_Aim of the exercise:_ Please write out all the data that follows exactly, without the pictures.

_Collected data:_
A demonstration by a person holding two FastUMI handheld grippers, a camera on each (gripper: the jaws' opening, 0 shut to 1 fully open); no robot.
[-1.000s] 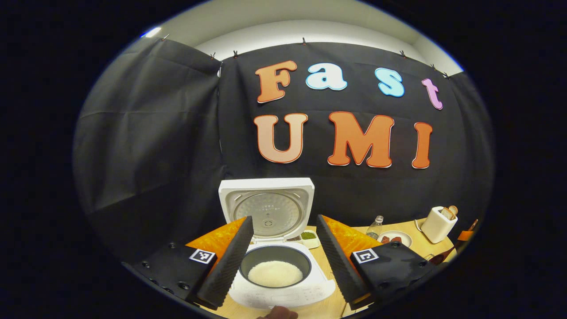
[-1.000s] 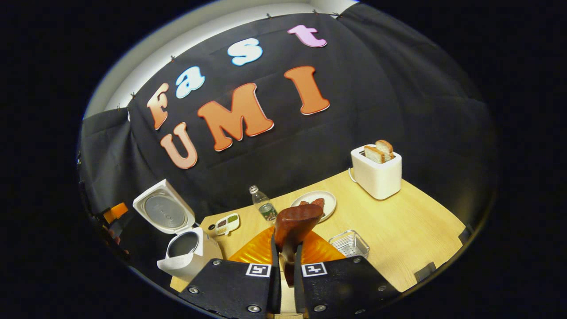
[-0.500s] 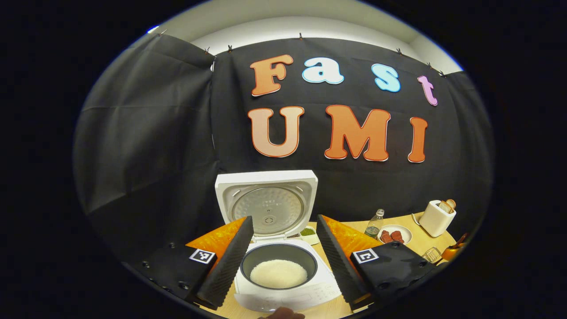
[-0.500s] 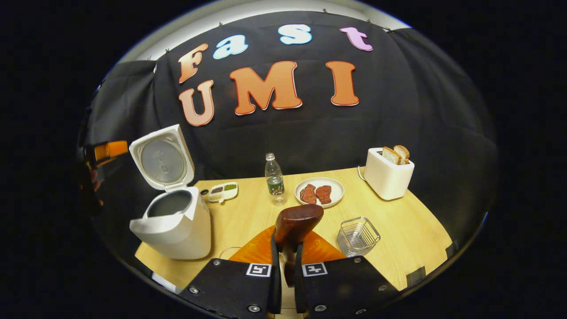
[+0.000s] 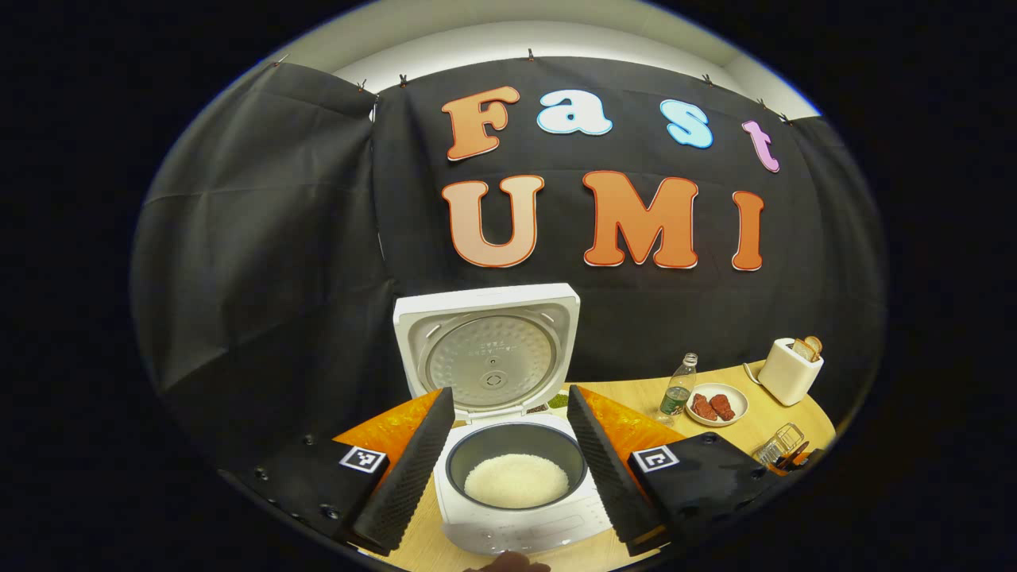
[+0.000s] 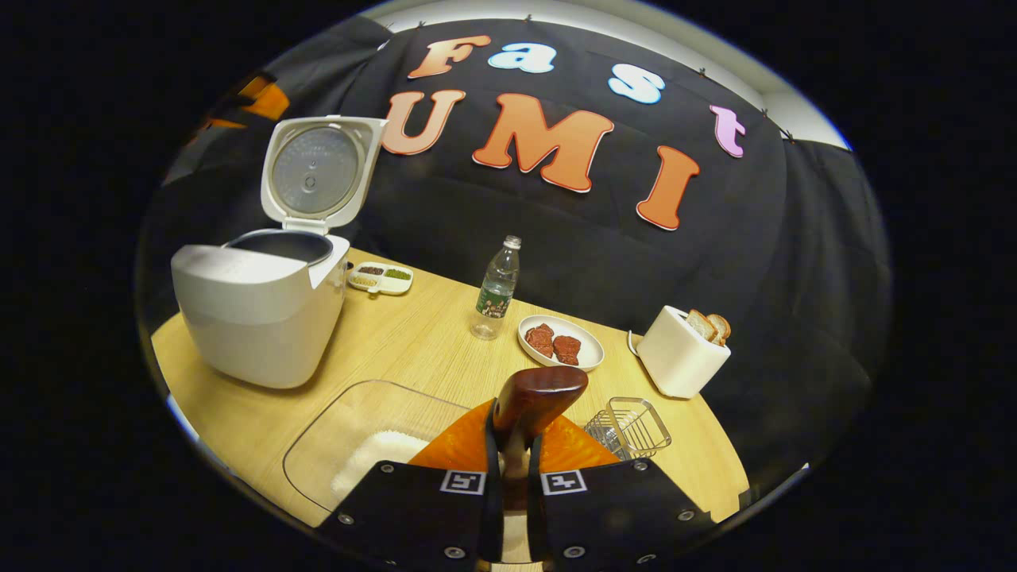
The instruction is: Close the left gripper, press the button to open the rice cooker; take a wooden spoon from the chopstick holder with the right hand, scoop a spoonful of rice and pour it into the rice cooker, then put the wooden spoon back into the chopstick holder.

_The answer:_
A demonstration by a person holding two FastUMI handheld grippers, a camera on each (gripper: the jaws' opening, 0 shut to 1 fully open); no robot.
[-1.000s] 
[-1.000s] 
[-0.500s] 
[-0.500s] 
[+0.000s] 
[+0.000s] 
The instruction is: Close the left gripper, press the button to open the rice cooker; take a wooden spoon from the chopstick holder with the right hand, scoop a spoonful of rice and pour it into the rice cooker, then put the wooden spoon back into the chopstick holder.

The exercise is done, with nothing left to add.